She told the midwife, “It’s fine, it’s opened”


More detail on the FGM case.

Mounting the first prosecution against someone for carrying out FGM in England and Wales, the Crown alleged that Dr Dhanuson Dharmasena, a junior registrar in obstetrics and gynaecology at the Whittington hospital, had mutilated a 24-year-old mother by the manner in which he had sewn her up after childbirth.

The woman had undergone type 3 FGM – in which part of the labia are sewn together – as a child in Africa, and during labour the doctor had made two cuts to her vaginal opening to ensure the safe delivery of her baby. When Dharmasena sewed her up, a midwife warned him that what he had done was illegal. He asked a consultant for advice, and the more senior doctor said it would be “painful and humiliating” to remove the stitch he had made, and it remained in place, the court heard.

It’s the sewing up that’s being prosecuted.

The doctor, who qualified in 2005, and began specialising in obstetrics and gynaecology in 2008, had been at the Whittington for a month when the events took place in 2012.

Under the 2003 Female Genital Mutilation Act, a doctor does not commit an offence if his actions involve a surgical operation on a woman in any stage of labour, or immediately after birth, for purposes connected with the labour or birth.

Bex told the jury of seven women and five men: “It will be for you to decide if Dr Dharmasena’s admitted act of sewing [her] labia together was necessary for her physical health or was for purposes connected with the labour or birth.”

You know…I would hate to be on that jury. Given this account I would consider him guilty as charged, and I would feel horrible about it. I wish the first prosecution were of an actual cutter or a parent forcing the cutting on a child.

She said the case was not what might be expected of an FGM prosecution. “If you do know a little about FGM you may be expecting to hear that the offence took place in a back-street clinic by an unqualified and uncaring person on a young child. This trial is quite different but it nevertheless involves FGM.”

Yeah see that’s just it. It’s difficult.

Pregnant with her first child, the woman had been seen in antenatal appointments by midwives at the hospital, the jury was told. When asked standard questions about whether she had been subjected to FGM, she told the midwife, “It’s fine, it’s opened”, referring to a revision of her circumcision which had taken place in February 2011.

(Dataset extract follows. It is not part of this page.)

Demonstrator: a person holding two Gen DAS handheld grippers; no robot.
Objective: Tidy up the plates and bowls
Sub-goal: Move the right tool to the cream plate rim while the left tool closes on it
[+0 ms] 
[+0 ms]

The midwife should have organised a birth plan for her which would have involved deinfibulation – reopening the vaginal opening – well in advance of going into labour. This was not done. Instead, AB arrived in labour at 8.55am, where her FGM was discovered.

Dharmasena arrived in the delivery room at 10.10am and saw the woman was progressing fast. Concerned about the baby, he made two cuts to facilitate the birth, one of which involved cutting through the scar tissue from the FGM.

In half an hour he delivered the baby. A senior house officer stitched up the mother, but at the insistence of Mohamed, Dharmasena followed up by sewing up the labia with a single continuous stitch around 1.5cm to 2cm long, the Crown said.

At the insistence of Mohamed – who is this Mohamed who gets to insist that a woman’s labia be sewn shut? Do they keep an Islamic chaplain hanging around the delivery room?

More likely of course is that he’s her husband – in which case – uggghhhhhhhh.

When she saw his stitch, the midwife, Aimma Ali, said it was illegal and spoke privately to Dharmasena. He consulted the on-call consultant, Vibha Ruparelia, and explained that he did not know the stitch was illegal.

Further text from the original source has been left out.